— Try it —
Begin at the top of the listing below. Write each line out exactly, ending with the line that holds "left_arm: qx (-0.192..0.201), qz".

— Given material —
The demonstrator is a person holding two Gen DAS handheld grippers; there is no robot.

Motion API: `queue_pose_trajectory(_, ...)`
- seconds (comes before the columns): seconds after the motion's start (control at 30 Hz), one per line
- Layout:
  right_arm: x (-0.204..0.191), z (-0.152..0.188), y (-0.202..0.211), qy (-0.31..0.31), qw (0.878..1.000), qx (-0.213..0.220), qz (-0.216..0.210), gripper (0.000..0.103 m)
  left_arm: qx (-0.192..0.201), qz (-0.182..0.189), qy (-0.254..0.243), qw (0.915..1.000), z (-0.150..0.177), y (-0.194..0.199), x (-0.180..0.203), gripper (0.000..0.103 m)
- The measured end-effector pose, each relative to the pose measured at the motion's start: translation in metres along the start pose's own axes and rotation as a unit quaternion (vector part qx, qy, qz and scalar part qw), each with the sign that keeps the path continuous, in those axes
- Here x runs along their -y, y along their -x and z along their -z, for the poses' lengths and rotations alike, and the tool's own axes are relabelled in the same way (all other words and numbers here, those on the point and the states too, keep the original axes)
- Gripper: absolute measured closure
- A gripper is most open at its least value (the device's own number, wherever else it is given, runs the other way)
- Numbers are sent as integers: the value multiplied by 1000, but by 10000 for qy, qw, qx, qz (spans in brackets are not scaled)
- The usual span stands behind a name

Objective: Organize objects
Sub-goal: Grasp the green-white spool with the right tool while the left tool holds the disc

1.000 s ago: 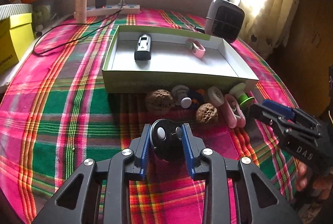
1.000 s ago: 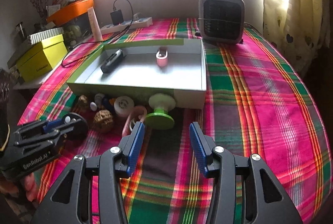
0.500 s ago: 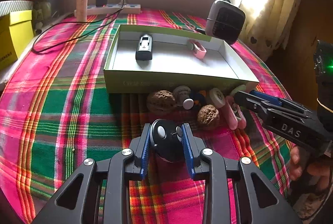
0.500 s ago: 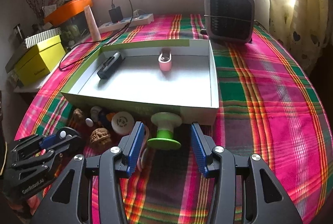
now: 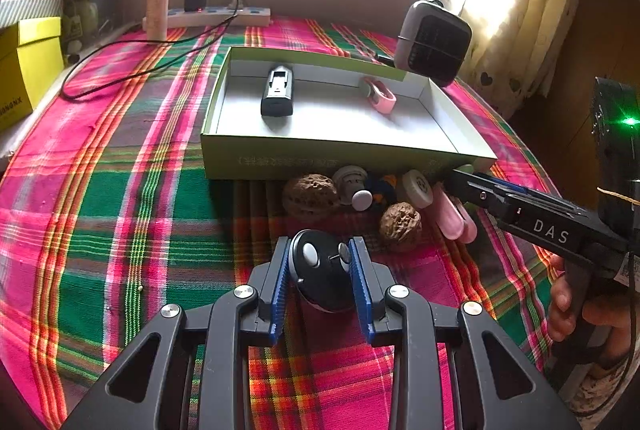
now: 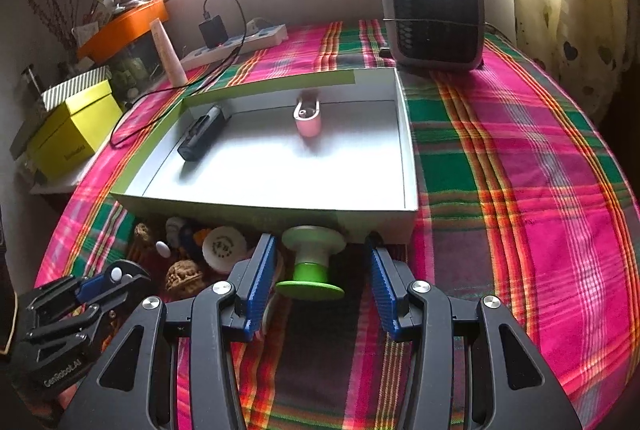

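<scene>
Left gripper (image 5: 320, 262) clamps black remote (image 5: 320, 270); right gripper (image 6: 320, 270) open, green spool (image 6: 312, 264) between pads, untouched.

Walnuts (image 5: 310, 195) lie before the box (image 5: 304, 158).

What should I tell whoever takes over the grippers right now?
Left gripper: shut on the black fob, above the cloth, short of the box.
Right gripper: jaws open either side of the green spool, not gripping.
Done: black device and pink clip lie in the box.
Left: fob, spool, two walnuts, white cap, pink piece and other small bits by the box's near wall.
</scene>
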State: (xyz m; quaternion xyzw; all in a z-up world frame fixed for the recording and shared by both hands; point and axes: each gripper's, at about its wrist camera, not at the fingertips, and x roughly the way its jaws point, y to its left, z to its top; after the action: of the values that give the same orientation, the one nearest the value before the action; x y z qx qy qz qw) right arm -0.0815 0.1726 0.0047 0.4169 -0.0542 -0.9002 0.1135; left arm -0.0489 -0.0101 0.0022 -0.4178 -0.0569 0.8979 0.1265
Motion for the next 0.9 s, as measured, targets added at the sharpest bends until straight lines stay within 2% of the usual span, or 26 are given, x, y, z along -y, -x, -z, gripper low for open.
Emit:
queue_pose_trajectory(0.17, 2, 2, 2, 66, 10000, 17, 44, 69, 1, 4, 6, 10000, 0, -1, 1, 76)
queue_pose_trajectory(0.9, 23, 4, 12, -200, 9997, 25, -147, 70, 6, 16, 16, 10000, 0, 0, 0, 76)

— Answer space —
The demonstrator is a person holding two Gen DAS handheld grippers; there is no robot.

Motion API: `queue_pose_trajectory(_, ...)`
- seconds (comes before the columns): seconds after the motion's start (control at 30 Hz), one per line
- Layout:
  right_arm: x (-0.204..0.191), z (-0.152..0.188), y (-0.202..0.211), qy (-0.31..0.31), qw (0.878..1.000), qx (-0.213..0.220), qz (-0.216..0.210), gripper (0.000..0.103 m)
  left_arm: qx (-0.192..0.201), qz (-0.182..0.189), qy (-0.254..0.243), qw (0.915..1.000), z (-0.150..0.177), y (-0.194..0.199), x (-0.180..0.203), gripper (0.000..0.103 m)

This output is complete.